How to complete this task>
Would you please transcribe, exactly as written, the lines of the entries below starting at the one that holds "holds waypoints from" and ending at the one that holds "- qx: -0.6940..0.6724", both included?

Record set>
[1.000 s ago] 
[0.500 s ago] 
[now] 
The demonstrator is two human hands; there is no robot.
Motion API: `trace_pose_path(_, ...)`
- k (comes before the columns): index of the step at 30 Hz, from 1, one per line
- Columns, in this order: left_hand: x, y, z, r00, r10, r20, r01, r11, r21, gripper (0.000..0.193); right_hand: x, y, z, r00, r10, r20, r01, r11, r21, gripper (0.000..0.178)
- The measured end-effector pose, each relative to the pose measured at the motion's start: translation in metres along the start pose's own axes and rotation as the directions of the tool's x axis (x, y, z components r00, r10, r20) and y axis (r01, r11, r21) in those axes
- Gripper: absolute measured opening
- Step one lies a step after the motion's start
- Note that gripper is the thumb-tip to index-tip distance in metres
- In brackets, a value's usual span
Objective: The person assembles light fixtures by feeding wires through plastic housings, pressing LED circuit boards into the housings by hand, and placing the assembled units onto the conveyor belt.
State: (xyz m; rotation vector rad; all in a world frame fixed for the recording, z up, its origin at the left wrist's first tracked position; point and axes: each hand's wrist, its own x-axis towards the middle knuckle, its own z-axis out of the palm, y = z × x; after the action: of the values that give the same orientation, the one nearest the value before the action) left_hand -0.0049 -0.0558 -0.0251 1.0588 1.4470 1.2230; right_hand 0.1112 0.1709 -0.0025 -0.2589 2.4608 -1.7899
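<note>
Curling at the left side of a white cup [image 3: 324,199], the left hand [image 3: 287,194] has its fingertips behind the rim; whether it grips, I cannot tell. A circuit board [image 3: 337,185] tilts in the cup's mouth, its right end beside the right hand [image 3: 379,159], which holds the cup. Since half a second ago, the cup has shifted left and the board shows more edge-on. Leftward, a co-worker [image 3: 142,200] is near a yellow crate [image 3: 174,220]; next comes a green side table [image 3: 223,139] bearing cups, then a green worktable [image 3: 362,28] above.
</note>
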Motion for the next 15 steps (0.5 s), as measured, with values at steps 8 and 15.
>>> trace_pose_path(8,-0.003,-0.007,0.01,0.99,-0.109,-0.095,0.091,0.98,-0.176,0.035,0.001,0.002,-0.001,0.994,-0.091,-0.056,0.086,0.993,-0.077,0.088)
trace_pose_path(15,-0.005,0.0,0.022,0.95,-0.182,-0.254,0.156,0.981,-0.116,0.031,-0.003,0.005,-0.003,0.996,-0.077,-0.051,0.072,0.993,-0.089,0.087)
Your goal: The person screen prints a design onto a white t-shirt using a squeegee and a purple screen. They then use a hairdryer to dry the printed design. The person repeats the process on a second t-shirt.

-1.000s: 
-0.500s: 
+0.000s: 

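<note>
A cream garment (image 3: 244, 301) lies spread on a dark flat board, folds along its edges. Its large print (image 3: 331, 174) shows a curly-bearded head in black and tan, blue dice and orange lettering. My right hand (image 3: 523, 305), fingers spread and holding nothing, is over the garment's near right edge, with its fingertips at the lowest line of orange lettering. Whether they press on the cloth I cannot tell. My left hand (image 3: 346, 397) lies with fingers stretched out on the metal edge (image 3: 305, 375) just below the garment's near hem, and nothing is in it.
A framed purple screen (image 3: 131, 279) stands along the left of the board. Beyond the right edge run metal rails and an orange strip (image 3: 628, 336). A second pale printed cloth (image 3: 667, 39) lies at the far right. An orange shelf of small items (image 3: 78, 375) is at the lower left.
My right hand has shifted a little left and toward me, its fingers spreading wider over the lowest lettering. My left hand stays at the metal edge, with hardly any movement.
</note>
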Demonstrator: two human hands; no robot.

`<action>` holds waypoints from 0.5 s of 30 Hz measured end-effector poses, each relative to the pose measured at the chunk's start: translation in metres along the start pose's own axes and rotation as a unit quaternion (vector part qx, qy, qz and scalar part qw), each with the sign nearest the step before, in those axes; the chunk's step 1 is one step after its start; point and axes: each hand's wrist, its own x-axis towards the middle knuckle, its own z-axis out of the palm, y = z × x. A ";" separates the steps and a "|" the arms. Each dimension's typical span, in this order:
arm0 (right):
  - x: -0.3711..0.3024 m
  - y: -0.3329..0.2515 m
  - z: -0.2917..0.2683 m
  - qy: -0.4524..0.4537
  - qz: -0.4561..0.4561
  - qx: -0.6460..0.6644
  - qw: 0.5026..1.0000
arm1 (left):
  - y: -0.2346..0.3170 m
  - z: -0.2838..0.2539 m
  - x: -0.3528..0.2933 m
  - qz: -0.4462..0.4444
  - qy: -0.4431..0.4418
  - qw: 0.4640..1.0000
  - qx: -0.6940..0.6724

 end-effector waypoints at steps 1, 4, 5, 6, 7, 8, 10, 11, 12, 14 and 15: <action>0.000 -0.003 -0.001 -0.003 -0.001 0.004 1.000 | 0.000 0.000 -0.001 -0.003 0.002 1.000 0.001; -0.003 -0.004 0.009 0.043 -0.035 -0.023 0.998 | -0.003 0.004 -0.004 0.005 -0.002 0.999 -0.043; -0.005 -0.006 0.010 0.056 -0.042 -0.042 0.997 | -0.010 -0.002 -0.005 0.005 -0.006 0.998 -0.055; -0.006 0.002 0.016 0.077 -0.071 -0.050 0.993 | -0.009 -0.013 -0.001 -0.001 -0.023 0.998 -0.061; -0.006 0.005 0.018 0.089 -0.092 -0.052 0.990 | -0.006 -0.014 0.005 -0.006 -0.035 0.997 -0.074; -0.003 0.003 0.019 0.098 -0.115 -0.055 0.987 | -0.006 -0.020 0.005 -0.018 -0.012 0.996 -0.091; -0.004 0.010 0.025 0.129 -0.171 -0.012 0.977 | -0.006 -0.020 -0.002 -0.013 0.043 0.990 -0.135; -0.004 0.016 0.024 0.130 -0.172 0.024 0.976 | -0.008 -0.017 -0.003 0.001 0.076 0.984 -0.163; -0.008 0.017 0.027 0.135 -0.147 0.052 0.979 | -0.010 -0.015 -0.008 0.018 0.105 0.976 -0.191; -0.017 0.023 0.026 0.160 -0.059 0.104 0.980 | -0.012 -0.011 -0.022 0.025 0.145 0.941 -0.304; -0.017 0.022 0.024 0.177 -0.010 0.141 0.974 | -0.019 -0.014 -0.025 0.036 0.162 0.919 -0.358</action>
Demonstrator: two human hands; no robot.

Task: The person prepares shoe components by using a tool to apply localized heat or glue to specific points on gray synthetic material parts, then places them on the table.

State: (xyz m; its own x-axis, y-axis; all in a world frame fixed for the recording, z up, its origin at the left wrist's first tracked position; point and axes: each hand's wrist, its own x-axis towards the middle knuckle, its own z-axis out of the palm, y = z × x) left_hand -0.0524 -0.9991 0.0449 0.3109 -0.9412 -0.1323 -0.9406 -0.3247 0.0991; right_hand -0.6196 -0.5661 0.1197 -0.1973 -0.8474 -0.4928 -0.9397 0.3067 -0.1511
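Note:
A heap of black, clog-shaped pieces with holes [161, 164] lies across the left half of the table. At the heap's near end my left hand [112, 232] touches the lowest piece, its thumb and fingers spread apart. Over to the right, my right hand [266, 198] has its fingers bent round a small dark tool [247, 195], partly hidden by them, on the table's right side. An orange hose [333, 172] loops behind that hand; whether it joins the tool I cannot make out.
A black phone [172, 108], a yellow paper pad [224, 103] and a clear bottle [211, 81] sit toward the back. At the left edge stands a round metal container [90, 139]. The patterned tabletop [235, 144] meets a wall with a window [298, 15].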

Response below>
`<action>` holds waypoints from 0.5 s of 30 Hz measured end-effector poses, each relative to the pose measured at the chunk's start: translation in metres along the start pose's own axes and rotation as a unit quaternion (vector part qx, qy, qz and scalar part qw), each with the sign nearest the step before, in those axes; the chunk's step 1 is one step after its start; point and axes: each hand's wrist, its own x-axis towards the middle knuckle, its own z-axis out of the palm, y = z × x. A ";" separates the steps and a "|" the arms. Each dimension's typical span, in this order:
arm0 (right):
  - x: -0.3711..0.3024 m
  - y: -0.3329..0.2515 m
  - z: -0.2917..0.2683 m
  - qy: -0.4524..0.4537
  - qz: -0.4561..0.4561
  - qx: -0.6460..0.6644
  - qw: 0.5026..1.0000
arm1 (left):
  - y: -0.2346..0.3170 m
  - z: -0.2838..0.2539 m
  - x: -0.3528..0.2933 m
  - qz: -0.4462..0.4444
  - qy: -0.4431..0.4418
  - qw: 0.4640..1.0000
  - qx: -0.6940..0.6724

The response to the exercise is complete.